**Description of the task**:
Where a line below holds the string "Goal", that line goes into the answer.

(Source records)
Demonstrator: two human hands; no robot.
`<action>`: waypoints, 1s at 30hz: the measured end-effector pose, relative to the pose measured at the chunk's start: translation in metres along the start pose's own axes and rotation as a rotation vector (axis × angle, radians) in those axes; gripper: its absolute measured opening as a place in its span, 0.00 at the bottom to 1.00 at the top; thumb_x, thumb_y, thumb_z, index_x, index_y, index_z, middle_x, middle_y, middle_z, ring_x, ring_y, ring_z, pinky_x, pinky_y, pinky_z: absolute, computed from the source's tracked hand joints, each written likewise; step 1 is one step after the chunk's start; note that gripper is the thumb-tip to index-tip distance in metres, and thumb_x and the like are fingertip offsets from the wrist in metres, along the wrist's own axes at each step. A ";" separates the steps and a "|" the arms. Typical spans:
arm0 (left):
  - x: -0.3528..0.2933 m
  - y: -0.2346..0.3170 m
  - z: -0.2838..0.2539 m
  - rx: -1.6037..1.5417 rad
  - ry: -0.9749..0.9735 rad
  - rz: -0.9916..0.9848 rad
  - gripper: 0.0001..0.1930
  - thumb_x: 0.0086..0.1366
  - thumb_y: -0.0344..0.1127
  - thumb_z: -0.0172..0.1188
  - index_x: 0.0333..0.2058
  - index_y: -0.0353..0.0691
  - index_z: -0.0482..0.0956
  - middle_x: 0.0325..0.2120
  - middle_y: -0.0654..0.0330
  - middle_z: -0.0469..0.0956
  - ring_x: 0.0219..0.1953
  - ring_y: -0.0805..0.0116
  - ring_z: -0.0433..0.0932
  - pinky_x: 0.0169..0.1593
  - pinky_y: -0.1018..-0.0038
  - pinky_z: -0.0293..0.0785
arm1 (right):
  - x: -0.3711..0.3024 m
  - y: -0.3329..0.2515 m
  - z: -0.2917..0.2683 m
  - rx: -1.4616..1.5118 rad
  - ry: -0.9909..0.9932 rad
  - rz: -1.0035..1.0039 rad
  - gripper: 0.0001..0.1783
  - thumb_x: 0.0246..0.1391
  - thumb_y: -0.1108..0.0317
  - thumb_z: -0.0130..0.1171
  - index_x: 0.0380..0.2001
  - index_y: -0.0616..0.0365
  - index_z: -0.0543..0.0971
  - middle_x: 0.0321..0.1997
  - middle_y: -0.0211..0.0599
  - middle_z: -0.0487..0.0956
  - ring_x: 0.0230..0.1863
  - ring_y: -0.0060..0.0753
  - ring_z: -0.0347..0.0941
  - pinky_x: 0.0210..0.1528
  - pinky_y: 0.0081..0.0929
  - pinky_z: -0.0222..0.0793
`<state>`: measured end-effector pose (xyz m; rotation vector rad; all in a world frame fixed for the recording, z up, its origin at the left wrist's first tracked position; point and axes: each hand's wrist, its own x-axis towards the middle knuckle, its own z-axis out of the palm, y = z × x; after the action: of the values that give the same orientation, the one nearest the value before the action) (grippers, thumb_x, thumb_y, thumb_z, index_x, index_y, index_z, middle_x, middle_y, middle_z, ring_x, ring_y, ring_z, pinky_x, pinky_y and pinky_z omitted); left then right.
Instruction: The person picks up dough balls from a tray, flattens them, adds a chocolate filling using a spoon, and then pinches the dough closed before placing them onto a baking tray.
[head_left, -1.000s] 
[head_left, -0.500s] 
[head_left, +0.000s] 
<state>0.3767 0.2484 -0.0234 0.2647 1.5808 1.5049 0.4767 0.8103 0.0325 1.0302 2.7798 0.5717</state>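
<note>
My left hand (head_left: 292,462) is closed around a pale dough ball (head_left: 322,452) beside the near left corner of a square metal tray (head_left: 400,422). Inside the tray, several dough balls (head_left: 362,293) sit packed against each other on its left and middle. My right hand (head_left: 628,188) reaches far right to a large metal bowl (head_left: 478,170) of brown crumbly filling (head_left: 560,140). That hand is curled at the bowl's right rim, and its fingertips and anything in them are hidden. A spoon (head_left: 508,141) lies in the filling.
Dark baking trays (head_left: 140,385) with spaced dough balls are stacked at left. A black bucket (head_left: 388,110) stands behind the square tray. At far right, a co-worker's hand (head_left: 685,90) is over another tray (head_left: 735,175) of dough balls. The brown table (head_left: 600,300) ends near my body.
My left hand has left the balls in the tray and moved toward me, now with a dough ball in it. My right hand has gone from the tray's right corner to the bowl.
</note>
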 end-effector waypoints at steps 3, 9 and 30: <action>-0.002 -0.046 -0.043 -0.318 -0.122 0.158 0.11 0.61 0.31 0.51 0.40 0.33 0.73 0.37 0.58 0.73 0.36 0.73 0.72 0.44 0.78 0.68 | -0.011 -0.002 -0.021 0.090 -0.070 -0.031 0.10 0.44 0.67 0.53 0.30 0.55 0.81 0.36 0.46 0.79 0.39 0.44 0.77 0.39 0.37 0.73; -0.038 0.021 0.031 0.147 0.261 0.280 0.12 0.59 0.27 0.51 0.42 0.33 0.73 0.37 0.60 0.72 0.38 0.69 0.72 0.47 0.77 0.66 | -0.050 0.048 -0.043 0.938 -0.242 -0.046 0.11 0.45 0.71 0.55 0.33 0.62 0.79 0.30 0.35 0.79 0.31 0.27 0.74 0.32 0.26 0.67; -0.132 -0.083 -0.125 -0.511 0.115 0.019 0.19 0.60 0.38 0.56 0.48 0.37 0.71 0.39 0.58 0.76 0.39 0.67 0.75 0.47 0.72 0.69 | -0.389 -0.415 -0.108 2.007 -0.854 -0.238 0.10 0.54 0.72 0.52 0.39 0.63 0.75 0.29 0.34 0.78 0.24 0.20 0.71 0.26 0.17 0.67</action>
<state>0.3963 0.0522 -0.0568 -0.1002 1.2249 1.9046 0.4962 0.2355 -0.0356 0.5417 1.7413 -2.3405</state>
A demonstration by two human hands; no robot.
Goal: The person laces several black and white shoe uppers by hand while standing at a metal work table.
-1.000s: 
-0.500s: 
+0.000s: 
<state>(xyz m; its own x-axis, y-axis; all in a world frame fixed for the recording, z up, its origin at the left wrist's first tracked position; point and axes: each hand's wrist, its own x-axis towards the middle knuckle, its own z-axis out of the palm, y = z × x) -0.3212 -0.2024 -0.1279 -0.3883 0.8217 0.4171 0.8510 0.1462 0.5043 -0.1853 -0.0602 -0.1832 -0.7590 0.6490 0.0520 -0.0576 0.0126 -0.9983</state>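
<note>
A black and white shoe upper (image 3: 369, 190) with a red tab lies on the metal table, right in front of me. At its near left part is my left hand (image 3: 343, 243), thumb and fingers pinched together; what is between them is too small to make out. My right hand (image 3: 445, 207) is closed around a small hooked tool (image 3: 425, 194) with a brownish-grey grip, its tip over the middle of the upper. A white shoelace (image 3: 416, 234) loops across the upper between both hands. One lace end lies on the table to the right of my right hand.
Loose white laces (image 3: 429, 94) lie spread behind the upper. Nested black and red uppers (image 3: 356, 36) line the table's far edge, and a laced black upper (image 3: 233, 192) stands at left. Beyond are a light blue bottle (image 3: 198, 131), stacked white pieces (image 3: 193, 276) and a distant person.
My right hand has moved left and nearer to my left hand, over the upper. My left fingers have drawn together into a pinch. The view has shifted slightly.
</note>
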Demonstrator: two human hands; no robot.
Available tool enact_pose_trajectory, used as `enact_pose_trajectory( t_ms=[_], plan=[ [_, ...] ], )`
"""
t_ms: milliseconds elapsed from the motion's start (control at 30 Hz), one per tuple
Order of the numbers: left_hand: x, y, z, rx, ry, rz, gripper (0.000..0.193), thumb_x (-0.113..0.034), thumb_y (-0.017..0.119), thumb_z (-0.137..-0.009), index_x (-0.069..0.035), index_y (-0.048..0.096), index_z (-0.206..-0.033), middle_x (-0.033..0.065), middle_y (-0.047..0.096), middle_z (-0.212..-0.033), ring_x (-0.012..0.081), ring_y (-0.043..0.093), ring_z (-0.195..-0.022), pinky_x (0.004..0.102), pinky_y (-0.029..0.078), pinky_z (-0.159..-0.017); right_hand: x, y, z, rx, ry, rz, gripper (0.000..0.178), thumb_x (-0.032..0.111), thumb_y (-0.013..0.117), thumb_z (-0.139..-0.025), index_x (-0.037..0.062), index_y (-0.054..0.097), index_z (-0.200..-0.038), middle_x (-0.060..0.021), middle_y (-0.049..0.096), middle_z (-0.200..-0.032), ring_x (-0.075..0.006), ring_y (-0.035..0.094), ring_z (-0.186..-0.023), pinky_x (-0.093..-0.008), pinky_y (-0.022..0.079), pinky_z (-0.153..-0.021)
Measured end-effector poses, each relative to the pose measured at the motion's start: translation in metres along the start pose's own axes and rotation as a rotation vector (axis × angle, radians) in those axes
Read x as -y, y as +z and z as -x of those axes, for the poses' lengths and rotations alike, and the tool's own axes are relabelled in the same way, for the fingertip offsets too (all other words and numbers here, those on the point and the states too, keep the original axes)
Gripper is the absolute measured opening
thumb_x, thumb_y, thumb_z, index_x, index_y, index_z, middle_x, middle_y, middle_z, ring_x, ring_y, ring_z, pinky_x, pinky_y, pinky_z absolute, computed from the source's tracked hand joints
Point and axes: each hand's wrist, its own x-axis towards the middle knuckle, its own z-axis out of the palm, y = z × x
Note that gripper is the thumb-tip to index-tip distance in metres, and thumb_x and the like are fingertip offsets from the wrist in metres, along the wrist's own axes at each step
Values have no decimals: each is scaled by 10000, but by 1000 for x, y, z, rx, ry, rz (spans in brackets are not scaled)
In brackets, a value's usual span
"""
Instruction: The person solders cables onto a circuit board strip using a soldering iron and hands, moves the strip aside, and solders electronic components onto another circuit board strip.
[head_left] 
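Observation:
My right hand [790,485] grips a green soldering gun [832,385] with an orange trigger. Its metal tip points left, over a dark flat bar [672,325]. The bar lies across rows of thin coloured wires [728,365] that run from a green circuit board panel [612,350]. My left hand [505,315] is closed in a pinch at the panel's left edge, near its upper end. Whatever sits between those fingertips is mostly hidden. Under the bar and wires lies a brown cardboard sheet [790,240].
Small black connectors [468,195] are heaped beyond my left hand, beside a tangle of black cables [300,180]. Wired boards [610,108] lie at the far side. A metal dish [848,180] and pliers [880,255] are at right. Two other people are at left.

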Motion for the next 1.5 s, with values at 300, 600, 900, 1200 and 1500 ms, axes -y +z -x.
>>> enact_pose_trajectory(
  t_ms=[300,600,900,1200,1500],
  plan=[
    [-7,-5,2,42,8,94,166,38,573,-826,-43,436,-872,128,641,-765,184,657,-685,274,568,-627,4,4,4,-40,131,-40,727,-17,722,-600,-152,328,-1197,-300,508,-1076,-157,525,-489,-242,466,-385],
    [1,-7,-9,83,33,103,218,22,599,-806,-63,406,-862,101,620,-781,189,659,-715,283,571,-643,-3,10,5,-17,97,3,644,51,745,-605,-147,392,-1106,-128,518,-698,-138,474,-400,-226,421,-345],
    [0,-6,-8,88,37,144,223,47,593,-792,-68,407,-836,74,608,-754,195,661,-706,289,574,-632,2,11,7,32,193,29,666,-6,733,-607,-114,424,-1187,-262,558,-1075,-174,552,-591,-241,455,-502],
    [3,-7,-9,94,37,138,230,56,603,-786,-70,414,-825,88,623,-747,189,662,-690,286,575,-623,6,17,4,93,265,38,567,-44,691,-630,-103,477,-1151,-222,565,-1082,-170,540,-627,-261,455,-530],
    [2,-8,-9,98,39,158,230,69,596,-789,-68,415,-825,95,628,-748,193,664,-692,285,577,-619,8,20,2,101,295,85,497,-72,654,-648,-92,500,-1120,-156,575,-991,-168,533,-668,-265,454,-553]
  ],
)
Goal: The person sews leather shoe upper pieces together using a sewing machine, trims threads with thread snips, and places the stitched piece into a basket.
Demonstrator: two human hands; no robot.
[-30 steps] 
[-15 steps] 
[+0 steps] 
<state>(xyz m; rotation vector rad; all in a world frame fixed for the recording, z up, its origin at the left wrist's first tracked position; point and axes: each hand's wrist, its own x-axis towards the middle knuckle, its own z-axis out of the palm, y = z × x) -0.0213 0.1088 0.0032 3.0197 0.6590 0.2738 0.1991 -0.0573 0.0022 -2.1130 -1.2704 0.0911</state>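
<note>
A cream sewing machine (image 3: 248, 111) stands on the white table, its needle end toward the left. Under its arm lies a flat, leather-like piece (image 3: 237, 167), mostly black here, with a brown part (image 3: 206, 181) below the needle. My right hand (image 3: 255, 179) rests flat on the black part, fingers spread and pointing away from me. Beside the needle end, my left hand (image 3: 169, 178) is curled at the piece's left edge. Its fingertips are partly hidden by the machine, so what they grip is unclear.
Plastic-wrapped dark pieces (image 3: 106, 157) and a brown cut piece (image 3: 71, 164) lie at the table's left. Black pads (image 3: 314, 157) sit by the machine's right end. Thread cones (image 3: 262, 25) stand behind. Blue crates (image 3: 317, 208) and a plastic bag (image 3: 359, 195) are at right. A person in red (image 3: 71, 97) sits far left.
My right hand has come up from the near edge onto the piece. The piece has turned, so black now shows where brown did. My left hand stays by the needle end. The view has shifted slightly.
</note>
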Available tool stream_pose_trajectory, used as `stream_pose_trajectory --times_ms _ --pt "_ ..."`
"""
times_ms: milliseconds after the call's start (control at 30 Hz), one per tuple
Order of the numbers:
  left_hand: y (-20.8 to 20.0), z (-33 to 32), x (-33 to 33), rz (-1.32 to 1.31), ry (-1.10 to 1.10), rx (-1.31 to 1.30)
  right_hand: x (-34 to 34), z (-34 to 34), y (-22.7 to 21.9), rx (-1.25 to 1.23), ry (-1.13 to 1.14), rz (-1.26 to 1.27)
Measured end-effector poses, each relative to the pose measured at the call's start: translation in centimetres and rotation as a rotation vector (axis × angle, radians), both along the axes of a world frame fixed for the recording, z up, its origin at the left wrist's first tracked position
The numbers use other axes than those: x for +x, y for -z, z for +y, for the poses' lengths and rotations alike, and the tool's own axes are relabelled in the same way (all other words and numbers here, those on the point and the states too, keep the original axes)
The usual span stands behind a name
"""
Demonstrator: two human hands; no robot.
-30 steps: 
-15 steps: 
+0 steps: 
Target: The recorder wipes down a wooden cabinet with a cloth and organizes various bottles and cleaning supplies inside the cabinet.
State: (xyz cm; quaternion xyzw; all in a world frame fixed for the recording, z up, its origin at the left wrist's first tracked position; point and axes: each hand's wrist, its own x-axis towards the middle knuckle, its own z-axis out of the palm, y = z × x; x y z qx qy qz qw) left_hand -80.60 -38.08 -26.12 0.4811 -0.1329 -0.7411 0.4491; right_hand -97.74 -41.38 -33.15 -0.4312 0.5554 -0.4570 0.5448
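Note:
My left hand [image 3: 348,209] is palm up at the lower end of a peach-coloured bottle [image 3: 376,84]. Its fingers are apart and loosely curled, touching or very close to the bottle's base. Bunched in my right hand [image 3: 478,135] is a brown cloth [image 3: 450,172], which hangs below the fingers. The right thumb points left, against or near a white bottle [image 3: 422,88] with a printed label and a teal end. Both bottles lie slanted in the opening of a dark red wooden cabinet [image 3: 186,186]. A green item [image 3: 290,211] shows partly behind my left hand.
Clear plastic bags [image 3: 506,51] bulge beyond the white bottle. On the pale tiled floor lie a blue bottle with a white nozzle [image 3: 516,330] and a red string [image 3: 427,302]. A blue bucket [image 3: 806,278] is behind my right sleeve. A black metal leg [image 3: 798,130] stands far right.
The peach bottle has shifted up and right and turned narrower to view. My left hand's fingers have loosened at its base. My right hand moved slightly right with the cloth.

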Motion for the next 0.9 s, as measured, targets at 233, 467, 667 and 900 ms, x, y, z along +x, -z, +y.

**Answer to this problem**:
Goal: The person laces several black and white shoe uppers by hand while standing at a metal work table.
Goal: The person sews leather shoe upper pieces together using a sewing machine, trims threads with thread snips, and places the stitched piece into a basket.

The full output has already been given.